Make this summer potluck standard ahead and let it chill, even overnight. (It’s also called Overnight Layered Salad). The basis for this one came from The Comfort Table by Katie Lee Joel. You can find a variety of different vegetables used for some of the layers. I used lettuce, celery, red pepper, scallions, peas, then the mayo dressing, followed by the bacon and cheddar cheese. Hmm, that’s 8 layers. Oh well.
7 Layer Salad aka Pea Salad
- 1 head head lettuce chopped or shredded as you please
- 1 stalk chopped celery
- 1/2 cup red pepper chopped
- 3 green onions chopped (whites and greens)
- 10 ounces frozen peas
- 1 cup mayonnaise or 1/2 sour cream and 1/2 mayonnaise
- 1 Tbs sugar
- 1 Tbs minced fresh parsley
- 8 slices bacon fried and crumbled
- 1/2 cup grated Cheddar cheese
- In a glass bowl, layer the lettuce, celery, red pepper, green onions, and peas.

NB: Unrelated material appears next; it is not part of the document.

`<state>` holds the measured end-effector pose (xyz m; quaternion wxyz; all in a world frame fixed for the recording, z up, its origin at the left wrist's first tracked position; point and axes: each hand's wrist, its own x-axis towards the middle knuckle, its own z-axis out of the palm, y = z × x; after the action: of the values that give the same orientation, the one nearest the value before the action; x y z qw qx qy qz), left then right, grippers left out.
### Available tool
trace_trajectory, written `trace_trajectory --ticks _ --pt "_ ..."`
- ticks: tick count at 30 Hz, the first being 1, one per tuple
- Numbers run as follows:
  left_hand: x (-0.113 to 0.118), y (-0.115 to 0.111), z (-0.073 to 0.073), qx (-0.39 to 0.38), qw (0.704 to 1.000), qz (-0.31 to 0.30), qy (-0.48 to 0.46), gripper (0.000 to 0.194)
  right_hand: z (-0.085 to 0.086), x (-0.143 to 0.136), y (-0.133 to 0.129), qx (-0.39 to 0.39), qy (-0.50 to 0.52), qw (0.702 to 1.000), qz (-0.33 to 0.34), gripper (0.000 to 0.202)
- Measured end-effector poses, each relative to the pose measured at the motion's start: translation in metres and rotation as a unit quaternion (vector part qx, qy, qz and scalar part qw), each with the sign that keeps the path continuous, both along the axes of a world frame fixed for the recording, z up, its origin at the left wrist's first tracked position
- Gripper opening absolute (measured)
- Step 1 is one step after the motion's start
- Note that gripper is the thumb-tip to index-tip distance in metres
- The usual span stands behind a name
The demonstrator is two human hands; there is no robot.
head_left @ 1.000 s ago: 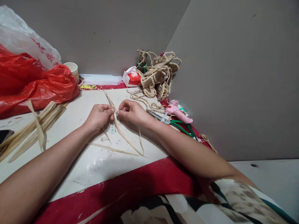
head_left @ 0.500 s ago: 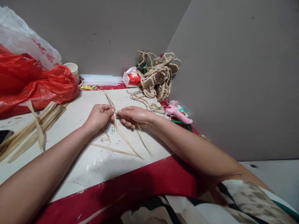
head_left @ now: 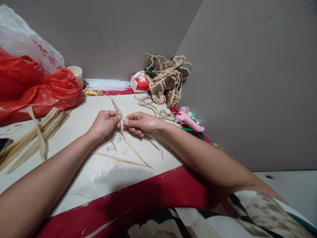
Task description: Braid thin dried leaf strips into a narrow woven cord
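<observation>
Pinching the low end of a thin braid [head_left: 116, 106] between the thumb and finger of the left hand [head_left: 105, 123], just left of the middle of the frame. Going up and a little left from those fingertips, over the white top [head_left: 94, 178]. Holding a pale strip [head_left: 124, 119] in the right hand [head_left: 143, 123], with thumb and finger tight on it, just right of the braid's low end and close to the left fingertips. Dangling down from there with long loose ends [head_left: 133, 150], toward the lower middle. At the left, with a bunch of dry strips [head_left: 37, 137] in front of a red bag [head_left: 42, 87]. At the upper middle, with a tissue box [head_left: 140, 82] beside a heap of woven rope [head_left: 169, 79]. Right of the middle, with a pink glue gun [head_left: 188, 120] above the right arm.
</observation>
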<state>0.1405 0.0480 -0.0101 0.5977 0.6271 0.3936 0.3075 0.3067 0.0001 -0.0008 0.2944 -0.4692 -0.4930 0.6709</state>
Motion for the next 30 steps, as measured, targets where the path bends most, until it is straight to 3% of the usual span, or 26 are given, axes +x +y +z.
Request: trace_trajectory --ticks 8,11,14,16,18,21,23,25,27,30 --pt "0.002 0.001 -0.006 0.044 0.999 0.005 0.019 0.022 0.007 0.001 0.003 -0.148 0.112 0.982 -0.044 0.016" --pt "0.004 -0.001 -0.007 0.053 0.998 0.016 -0.013 0.015 0.012 -0.013 -0.002 -0.152 0.148 0.972 -0.098 0.019" --pt "0.004 -0.002 -0.005 0.039 0.998 0.019 -0.043 0.01 0.01 -0.032 -0.008 -0.088 0.11 0.975 -0.171 0.021" --pt "0.003 -0.002 -0.001 0.005 0.999 0.01 -0.052 0.009 0.005 -0.043 -0.011 0.002 0.012 0.979 -0.204 0.023" --pt "0.002 -0.002 0.002 -0.042 0.997 -0.006 -0.063 0.01 0.0 -0.048 -0.011 0.118 -0.121 0.963 -0.211 0.025" --pt "0.001 -0.001 0.005 -0.09 0.992 -0.018 -0.085 0.017 -0.003 -0.051 -0.01 0.267 -0.326 0.886 -0.193 0.023" --pt "0.001 0.0 0.004 -0.094 0.991 -0.014 -0.092 0.018 -0.002 -0.053 -0.01 0.313 -0.427 0.831 -0.173 0.02" --pt "0.001 0.0 0.002 -0.091 0.992 -0.003 -0.092 0.013 0.004 -0.053 -0.011 0.322 -0.477 0.805 -0.146 0.02" --pt "0.002 0.0 0.002 -0.097 0.991 0.013 -0.089 0.008 0.012 -0.051 -0.012 0.319 -0.479 0.811 -0.105 0.02" --pt "0.001 -0.001 0.006 -0.116 0.988 0.035 -0.096 0.007 0.029 -0.037 -0.013 0.295 -0.427 0.854 -0.04 0.027"
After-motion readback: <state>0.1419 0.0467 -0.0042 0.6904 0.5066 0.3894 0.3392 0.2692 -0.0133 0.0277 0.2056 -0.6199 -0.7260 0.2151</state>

- In a small bowl mix the mayonnaise, sugar and parsley together, then spread over the peas. Sprinkle the bacon and cheese over the top. Cover with plastic wrap and refrigerate at least a few hours or as long as overnight.
I saw a variety of dressings used too. Some had grated Parmesan instead of the Cheddar. Others added sliced hardboiled eggs and/or tomatoes just before serving.
How do you make your layered salad? I’ve seen recipes with cucumber, mushrooms, green pepper, black olives, and water chestnuts.